++++ ENTRIES PROVIDED

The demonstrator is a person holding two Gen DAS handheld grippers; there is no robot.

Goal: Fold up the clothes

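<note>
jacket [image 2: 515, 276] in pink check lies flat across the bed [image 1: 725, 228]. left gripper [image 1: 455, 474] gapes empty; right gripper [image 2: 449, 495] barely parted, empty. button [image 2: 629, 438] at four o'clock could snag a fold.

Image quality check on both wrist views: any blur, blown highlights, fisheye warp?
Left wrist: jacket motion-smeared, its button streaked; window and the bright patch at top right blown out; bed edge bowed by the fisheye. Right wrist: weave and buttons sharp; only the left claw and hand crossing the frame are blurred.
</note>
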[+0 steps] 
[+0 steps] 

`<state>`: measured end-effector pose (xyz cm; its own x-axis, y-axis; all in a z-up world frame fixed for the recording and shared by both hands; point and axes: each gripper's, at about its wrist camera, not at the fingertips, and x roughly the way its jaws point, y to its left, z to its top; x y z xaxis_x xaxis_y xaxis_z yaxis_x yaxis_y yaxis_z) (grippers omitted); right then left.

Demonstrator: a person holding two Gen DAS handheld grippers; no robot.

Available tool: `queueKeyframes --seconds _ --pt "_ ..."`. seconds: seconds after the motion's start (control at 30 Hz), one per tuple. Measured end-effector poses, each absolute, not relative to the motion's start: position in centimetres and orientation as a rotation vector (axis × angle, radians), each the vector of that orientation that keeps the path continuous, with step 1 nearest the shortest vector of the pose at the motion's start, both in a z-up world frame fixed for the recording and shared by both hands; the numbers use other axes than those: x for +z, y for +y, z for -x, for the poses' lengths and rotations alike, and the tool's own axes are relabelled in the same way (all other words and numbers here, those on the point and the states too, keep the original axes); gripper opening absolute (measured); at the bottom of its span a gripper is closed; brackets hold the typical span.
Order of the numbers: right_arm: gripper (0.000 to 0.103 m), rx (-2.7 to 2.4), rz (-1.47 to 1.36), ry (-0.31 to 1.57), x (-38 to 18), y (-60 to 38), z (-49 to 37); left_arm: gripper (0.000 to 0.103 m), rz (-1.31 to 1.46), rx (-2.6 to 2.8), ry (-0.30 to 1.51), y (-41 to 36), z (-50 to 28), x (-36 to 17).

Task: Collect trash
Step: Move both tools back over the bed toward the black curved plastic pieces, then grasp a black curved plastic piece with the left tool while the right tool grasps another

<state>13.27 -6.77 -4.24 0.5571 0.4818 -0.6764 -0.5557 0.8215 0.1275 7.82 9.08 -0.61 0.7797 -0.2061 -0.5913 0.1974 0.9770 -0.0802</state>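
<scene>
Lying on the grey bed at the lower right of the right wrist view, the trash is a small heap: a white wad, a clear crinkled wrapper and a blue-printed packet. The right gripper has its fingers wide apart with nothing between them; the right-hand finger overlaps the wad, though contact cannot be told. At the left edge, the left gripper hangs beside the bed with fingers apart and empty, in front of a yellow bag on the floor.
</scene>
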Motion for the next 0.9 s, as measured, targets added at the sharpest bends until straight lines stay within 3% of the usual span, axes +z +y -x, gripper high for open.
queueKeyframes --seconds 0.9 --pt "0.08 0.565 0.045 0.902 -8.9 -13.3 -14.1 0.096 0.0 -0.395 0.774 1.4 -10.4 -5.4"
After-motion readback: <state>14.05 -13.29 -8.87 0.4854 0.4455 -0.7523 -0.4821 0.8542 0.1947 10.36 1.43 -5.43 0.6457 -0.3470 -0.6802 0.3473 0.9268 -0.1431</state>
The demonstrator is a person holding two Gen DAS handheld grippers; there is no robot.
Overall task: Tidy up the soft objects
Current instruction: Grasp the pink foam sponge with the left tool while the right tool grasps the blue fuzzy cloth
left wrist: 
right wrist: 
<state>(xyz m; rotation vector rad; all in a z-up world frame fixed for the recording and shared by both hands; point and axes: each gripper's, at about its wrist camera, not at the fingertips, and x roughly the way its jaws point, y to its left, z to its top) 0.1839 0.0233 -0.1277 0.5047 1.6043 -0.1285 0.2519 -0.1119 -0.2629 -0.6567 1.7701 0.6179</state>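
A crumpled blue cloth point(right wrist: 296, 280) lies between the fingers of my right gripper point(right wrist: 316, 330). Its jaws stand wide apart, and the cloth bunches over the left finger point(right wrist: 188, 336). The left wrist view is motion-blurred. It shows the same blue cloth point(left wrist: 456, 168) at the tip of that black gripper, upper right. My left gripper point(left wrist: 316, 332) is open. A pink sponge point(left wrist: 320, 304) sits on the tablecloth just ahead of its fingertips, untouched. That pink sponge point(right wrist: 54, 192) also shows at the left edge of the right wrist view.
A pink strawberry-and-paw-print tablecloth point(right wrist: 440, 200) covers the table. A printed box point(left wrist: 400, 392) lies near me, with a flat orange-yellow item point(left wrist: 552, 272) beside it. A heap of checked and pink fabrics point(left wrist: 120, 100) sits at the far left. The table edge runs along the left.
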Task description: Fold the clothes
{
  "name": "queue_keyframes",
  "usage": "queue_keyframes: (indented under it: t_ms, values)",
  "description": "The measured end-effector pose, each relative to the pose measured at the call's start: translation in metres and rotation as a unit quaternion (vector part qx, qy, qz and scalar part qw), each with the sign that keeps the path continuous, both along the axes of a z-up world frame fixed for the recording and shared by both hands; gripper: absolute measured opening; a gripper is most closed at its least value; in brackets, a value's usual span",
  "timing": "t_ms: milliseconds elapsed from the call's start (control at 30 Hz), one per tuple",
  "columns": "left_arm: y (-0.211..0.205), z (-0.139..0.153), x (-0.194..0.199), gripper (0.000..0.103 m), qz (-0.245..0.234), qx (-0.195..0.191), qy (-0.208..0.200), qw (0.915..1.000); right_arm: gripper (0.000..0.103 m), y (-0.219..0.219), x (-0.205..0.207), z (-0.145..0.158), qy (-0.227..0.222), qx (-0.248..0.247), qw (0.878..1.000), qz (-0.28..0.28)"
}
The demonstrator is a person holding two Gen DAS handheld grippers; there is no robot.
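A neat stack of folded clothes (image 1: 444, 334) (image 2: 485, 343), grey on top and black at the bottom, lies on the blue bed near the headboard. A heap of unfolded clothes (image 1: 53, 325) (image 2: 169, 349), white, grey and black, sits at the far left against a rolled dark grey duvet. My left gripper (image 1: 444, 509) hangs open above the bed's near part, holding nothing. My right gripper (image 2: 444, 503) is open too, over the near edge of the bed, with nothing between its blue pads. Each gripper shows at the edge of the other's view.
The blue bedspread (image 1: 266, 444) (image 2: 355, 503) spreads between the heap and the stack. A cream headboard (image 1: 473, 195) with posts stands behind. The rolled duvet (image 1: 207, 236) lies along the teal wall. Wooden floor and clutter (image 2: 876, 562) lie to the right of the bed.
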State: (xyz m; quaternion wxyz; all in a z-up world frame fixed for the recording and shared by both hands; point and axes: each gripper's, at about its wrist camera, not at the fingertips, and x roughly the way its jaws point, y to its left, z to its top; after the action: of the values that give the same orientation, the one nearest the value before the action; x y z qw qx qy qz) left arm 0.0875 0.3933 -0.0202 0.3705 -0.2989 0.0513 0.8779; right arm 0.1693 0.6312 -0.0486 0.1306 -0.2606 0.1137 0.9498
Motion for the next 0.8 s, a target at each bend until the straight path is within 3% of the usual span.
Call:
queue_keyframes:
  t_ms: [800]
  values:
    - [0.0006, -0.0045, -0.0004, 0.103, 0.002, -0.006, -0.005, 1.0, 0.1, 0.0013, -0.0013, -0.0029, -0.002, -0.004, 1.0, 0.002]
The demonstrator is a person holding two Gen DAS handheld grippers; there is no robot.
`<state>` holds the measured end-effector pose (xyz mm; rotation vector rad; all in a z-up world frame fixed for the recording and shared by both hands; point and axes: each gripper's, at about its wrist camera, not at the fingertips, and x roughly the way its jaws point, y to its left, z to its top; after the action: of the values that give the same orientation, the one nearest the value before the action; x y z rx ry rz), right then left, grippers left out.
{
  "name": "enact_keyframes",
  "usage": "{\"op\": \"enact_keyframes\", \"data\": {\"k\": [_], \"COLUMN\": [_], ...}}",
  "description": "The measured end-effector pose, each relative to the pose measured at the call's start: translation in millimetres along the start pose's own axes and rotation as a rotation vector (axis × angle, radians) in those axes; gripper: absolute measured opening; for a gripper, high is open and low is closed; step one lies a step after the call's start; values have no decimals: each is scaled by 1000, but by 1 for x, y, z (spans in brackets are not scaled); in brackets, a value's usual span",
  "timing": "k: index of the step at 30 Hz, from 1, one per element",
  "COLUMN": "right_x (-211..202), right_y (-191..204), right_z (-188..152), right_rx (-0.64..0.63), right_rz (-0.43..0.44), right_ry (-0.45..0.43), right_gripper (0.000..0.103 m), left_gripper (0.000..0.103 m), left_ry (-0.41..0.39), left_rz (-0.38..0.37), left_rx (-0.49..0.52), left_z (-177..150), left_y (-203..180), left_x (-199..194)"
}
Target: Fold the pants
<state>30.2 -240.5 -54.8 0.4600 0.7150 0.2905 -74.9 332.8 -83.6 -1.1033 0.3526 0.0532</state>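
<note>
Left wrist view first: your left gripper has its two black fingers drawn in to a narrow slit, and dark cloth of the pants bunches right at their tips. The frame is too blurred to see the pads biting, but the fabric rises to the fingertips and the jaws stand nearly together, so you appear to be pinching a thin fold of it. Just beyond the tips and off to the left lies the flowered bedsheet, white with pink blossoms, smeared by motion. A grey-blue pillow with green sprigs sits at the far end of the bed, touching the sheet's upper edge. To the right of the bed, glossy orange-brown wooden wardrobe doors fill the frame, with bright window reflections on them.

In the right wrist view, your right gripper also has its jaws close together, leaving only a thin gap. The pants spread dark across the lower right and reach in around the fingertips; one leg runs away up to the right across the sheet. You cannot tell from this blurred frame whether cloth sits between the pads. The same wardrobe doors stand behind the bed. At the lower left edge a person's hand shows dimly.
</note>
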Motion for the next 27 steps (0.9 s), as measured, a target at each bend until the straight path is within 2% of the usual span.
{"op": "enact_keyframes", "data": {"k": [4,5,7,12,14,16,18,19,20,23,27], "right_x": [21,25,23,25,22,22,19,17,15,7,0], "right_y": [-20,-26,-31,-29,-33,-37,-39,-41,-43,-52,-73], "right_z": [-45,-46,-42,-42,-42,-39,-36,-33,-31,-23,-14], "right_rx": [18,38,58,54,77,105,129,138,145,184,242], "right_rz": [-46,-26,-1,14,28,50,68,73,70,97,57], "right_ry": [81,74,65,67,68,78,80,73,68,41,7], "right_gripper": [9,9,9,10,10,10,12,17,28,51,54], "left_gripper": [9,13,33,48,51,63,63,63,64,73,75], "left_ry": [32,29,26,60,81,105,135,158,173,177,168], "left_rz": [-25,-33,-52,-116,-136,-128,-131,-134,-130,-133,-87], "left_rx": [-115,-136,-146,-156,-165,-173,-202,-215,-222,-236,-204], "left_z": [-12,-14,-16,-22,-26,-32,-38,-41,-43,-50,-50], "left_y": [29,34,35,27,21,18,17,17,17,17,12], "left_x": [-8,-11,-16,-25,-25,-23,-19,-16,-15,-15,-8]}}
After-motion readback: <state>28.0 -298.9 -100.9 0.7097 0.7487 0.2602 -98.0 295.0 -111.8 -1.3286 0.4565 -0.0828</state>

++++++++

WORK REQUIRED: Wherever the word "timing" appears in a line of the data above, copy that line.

RESULT FOR THIS TASK:
  "timing": "t_ms: milliseconds elapsed from the call's start (control at 30 Hz), one per tuple",
  "timing": "k: index of the step at 30 Hz, from 1, one per element",

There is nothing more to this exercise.